Another example is that the DoD has earmarked an overall $18 billion increase for science and technology spending in its 2019 budget proposal. These funds reportedly comprise funds for a new federal AI roadmap, including developing a workforce that understands AI, employing it to improve the military’s command and control systems, conducting intelligence analysis, and finding ways for humans to work with machines in pursuit of a given mission.
IO: Do data centers have different AI needs for their massive data sets? And if so, why and in what ways?
SM: AI, whether in the data center or not, requires massive data sets. Some less commonly considered factors to assess when approaching these data sets in the data center include the following:
- Getting a realistic assessment of how much data is necessary to process versus how much data must be archived.
- Balancing power for efficient data center load and deploying density to match data center capabilities.
- Taking into account what workloads various users need to address. One question to ask: Would all users need access to the production environment while only a subset need access to the research and development environment? What would be the percentage of data used for training versus inference?

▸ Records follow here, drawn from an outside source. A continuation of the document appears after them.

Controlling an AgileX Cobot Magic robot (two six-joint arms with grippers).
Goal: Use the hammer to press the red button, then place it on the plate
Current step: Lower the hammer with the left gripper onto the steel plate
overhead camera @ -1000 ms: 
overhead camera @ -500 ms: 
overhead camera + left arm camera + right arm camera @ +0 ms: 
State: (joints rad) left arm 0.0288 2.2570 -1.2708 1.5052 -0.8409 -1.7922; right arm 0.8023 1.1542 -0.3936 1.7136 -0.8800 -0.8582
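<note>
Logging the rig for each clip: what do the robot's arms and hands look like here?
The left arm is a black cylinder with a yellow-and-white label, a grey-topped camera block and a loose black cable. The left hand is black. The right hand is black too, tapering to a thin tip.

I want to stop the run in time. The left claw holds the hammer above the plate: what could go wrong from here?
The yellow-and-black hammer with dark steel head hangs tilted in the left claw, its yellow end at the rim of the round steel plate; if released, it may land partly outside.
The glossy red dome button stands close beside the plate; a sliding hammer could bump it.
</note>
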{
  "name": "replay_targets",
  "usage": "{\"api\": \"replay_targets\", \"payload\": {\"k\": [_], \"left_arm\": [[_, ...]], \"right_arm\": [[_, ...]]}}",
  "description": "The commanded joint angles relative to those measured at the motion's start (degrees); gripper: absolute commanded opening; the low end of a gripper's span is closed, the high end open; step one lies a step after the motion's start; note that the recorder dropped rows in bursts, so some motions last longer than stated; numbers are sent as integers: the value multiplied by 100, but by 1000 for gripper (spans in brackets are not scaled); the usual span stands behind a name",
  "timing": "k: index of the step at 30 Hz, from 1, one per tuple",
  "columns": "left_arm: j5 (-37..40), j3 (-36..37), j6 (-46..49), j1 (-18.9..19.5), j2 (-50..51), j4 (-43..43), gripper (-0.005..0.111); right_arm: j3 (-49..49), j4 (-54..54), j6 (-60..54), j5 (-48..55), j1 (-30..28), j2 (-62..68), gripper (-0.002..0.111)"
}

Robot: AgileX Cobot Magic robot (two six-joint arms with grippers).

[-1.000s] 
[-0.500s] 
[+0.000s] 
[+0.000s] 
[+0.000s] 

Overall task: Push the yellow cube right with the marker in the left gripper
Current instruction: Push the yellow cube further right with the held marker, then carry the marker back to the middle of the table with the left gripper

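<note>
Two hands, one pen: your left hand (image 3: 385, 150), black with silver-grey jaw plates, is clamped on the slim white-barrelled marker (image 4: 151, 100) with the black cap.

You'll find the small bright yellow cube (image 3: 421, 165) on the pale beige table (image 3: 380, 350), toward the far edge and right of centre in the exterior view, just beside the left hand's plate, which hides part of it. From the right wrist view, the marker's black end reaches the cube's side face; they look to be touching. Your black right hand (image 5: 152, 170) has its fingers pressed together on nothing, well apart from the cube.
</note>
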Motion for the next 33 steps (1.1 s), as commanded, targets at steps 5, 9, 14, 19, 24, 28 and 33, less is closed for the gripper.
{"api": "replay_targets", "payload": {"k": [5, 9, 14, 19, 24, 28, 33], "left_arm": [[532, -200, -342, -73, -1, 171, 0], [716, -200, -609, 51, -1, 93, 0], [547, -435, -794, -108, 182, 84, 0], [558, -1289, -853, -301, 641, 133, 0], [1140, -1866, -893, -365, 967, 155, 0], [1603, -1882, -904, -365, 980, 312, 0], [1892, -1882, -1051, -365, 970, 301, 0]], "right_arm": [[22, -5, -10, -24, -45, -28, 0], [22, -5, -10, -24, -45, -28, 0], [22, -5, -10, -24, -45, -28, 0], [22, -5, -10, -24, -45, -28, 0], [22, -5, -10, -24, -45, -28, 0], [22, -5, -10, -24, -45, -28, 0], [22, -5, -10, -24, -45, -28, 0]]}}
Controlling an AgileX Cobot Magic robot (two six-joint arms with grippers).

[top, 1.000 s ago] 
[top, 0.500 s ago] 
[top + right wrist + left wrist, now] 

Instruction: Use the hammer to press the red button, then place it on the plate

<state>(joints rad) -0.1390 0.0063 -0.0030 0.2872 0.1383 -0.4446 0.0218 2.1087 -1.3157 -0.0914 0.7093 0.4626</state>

- Understanding the workflow and data types required between projects and data scientists who are working on the infrastructure. Does it make sense to deploy a platform or internal “data science as a service” to streamline access and infrastructure needs?
IO: What’s the role of storage in the data center with AI?
SM: Storage in the data center with AI plays a critical role, but it’s rarely a main focus. Adding storage after a compute cluster has been finished will result in a redesign or a failure to achieve the AI system’s research goals. Dozens of nontrivial storage-related issues must be addressed when considering the overall system design. Storage for AI should be optimized for data ingest, workflow and modeling to accommodate the huge volumes of data required to help build more-accurate models.
In addition to selecting high-performance storage, another aspect to consider is flexibility. AI is still a nascent technology, and needs are difficult to predict. The optimal storage system is one that delivers the most flexibility to accommodate inevitable change.
Finally, when implementing optimized storage for a high-investment project involving AI, it’s important to look for data center experts who have previously supported AI deployments and have worked with compute-component designers to build a truly integrated system. Doing so ultimately reduces costs and increases system efficiency.